Not even African languages in general: clicks seem to have originated only in the Khoisan language "family" (*), and spread from there into neighboring languages. In other words, clicks don't seem to be an African feature so much as a Khoisan feature.
As for why they're only a Khoisan feature—it really seems to be pure random luck! Clicks appear paralinguistically, as you mention, and also show up in twin-codes, showing that they're not that difficult to come up with.
But for the most part, languages gain new consonants in two different ways: either an existing sound shifts, or bilinguals borrow a sound from one language into another. For example,
/ð/ was added to Greek and Germanic when stops lenited, and to Swahili via overlap with Arabic.
Click consonants are borrowed fairly easily, which is why they're found all across southern Africa even though the Khoisan languages are rare and dying. (And why they're steadily moving up the east coast now as well!) But there just aren't any common—or even attested—sound changes that can create clicks where no clicks were before.
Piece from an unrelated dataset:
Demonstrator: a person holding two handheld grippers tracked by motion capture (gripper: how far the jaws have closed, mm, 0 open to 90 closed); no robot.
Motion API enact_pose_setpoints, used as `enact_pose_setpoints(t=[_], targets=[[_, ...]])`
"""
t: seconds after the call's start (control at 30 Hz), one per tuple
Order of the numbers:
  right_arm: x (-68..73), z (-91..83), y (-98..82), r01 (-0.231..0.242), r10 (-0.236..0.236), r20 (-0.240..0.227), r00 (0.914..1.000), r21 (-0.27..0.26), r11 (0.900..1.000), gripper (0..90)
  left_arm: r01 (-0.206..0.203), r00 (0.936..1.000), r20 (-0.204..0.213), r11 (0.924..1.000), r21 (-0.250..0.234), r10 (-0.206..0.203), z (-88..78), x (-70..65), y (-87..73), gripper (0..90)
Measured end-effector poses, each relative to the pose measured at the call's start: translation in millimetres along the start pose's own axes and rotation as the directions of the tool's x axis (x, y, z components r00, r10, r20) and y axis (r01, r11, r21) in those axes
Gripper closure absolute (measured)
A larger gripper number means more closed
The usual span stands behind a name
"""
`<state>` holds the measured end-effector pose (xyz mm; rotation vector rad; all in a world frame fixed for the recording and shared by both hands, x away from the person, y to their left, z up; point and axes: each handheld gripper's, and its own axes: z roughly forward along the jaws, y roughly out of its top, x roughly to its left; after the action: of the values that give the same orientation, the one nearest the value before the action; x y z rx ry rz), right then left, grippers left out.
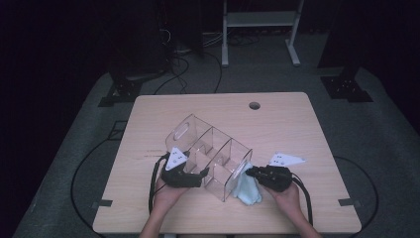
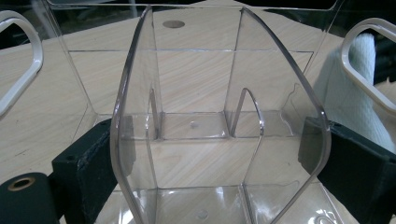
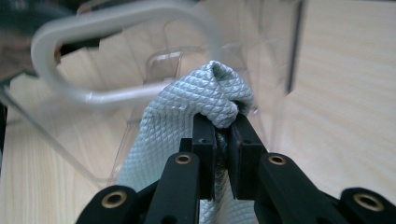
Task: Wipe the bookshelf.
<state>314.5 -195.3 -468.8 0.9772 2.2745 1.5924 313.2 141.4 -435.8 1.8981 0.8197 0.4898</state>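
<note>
A clear acrylic organizer with several compartments and handle cut-outs sits tilted in the middle of the table. My left gripper grips its near side; in the left gripper view the black jaws press on both edges of a curved clear wall. A light blue textured cloth hangs at the organizer's right end. My right gripper is shut on a bunched fold of it, and the cloth rises above the closed fingertips, just in front of the organizer's handle cut-out. The same cloth shows through the clear end wall.
The wooden table has a round cable hole near its far edge. Black cables trail from both grippers off the front edge. Beyond the table are a dark floor, cables and a white metal frame.
</note>
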Motion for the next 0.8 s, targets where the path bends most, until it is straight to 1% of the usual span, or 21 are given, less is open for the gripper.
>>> enact_pose_setpoints(t=[0.03,0.07,0.1,0.17,0.27,0.3,0.33,0.37,0.4,0.43,0.47,0.5,0.53,0.57,0.6,0.63,0.7,0.73,0.77,0.8], targets=[[0.0,0.0,0.0,0.000,0.000,0.000,1.0000,0.000,1.000,82.0,0.001,1.0000,0.001,1.0000,-0.002,-0.001,0.2,-0.1,-0.1,7.5],[-2.3,-1.6,0.7,-0.012,0.012,0.003,0.9999,-0.019,1.000,82.1,0.001,1.0000,0.000,1.0000,-0.003,-0.001,0.4,-0.5,0.1,7.5],[-4.5,-1.2,0.0,-0.022,0.022,-0.005,0.9997,-0.020,1.000,82.1,0.002,1.0000,-0.001,1.0000,-0.005,-0.002,0.7,-0.8,0.2,7.5],[-8.2,2.2,-5.1,-0.031,0.031,0.005,0.9995,0.002,1.000,82.1,0.001,1.0000,0.000,1.0000,-0.002,-0.001,0.4,-0.4,0.2,7.5],[-10.5,3.0,-5.7,-0.039,0.038,0.009,0.9992,0.011,0.999,82.0,0.005,1.0000,0.000,1.0000,-0.006,-0.005,0.7,-1.1,-0.2,7.4],[-9.8,0.2,-1.7,-0.034,0.034,0.021,0.9992,-0.002,0.999,82.1,0.004,1.0000,0.000,1.0000,-0.004,-0.004,0.7,-1.2,-0.1,7.4],[-9.8,0.2,-1.7,-0.034,0.034,0.021,0.9992,-0.002,0.999,82.1,0.004,1.0000,0.002,1.0000,-0.005,-0.004,0.7,-1.1,-0.3,7.4],[-9.3,-2.3,1.8,-0.033,0.033,0.020,0.9993,-0.016,0.999,82.1,0.004,1.0000,0.002,1.0000,-0.005,-0.004,0.7,-1.0,-0.3,7.4],[-8.1,-7.5,9.3,-0.020,0.021,0.024,0.9995,-0.043,0.999,82.1,0.004,1.0000,0.002,1.0000,-0.006,-0.004,0.9,-1.3,-0.2,7.4],[-8.1,-7.5,9.3,-0.020,0.021,0.024,0.9995,-0.043,0.999,82.1,0.004,1.0000,0.002,1.0000,-0.006,-0.004,0.9,-1.3,-0.2,7.4],[-8.0,-10.4,12.9,-0.020,0.021,0.024,0.9995,-0.061,0.998,82.1,0.003,1.0000,0.002,1.0000,-0.006,-0.003,1.0,-1.4,-0.1,7.4],[-8.6,-11.0,13.2,-0.022,0.024,0.025,0.9994,-0.066,0.998,82.1,0.002,1.0000,0.001,1.0000,-0.006,-0.002,1.0,-1.7,-0.1,7.4],[-11.1,-8.0,8.5,-0.032,0.033,0.031,0.9990,-0.046,0.998,82.1,0.001,1.0000,0.002,1.0000,-0.005,-0.001,1.0,-1.9,0.0,7.4],[-11.1,-8.0,8.5,-0.032,0.033,0.031,0.9990,-0.046,0.998,82.1,0.002,1.0000,0.002,1.0000,-0.005,-0.002,1.0,-1.9,0.0,7.4],[-13.3,-5.2,5.1,-0.035,0.036,0.034,0.9988,-0.025,0.999,82.1,0.002,1.0000,0.002,1.0000,-0.005,-0.002,1.0,-1.8,-0.1,7.4],[-16.8,-3.1,2.2,-0.057,0.058,0.031,0.9979,-0.012,0.998,82.0,0.001,1.0000,0.003,1.0000,-0.004,-0.001,0.9,-1.8,0.0,7.4],[-16.6,-4.0,3.9,-0.054,0.054,0.033,0.9980,-0.015,0.998,82.1,0.003,1.0000,0.002,1.0000,-0.004,-0.003,0.8,-1.8,-0.2,7.4],[-15.1,-7.2,9.3,-0.041,0.041,0.036,0.9985,-0.027,0.999,82.1,0.003,1.0000,0.004,1.0000,-0.007,-0.003,0.9,-1.5,-0.7,7.4],[-14.0,-10.8,13.7,-0.040,0.042,0.033,0.9986,-0.048,0.998,82.1,0.003,1.0000,0.003,1.0000,-0.008,-0.003,0.9,-1.6,-0.7,7.4],[-14.0,-10.8,13.7,-0.040,0.042,0.033,0.9986,-0.048,0.998,82.1,0.003,1.0000,0.003,1.0000,-0.008,-0.003,0.9,-1.6,-0.7,7.4]])
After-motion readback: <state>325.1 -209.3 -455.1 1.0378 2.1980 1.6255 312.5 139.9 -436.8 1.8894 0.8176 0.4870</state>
How Khoisan got clicks in the first place is lost to the mists of time, farther back than the comparative method can reconstruct. Maybe
t → ǁ is a sound shift that happened, but it's so rare and unlikely that it only happened once in a surviving language. Or maybe language was invented independently in several places, and the version created by the pre-Khoisan-speakers just happened to include clicks while others didn't. There's unfortunately no way to know for sure now.
(*) The Khoisan languages don't seem to be a family in the same way that the Germanic languages or the Romance languages are. Rather, they're a collection of scattered languages grouped together for convenience; they all share some features, but there just isn't enough evidence to say if that's due to a genetic relationship, a sprachbund, areal features, or even just coincidence.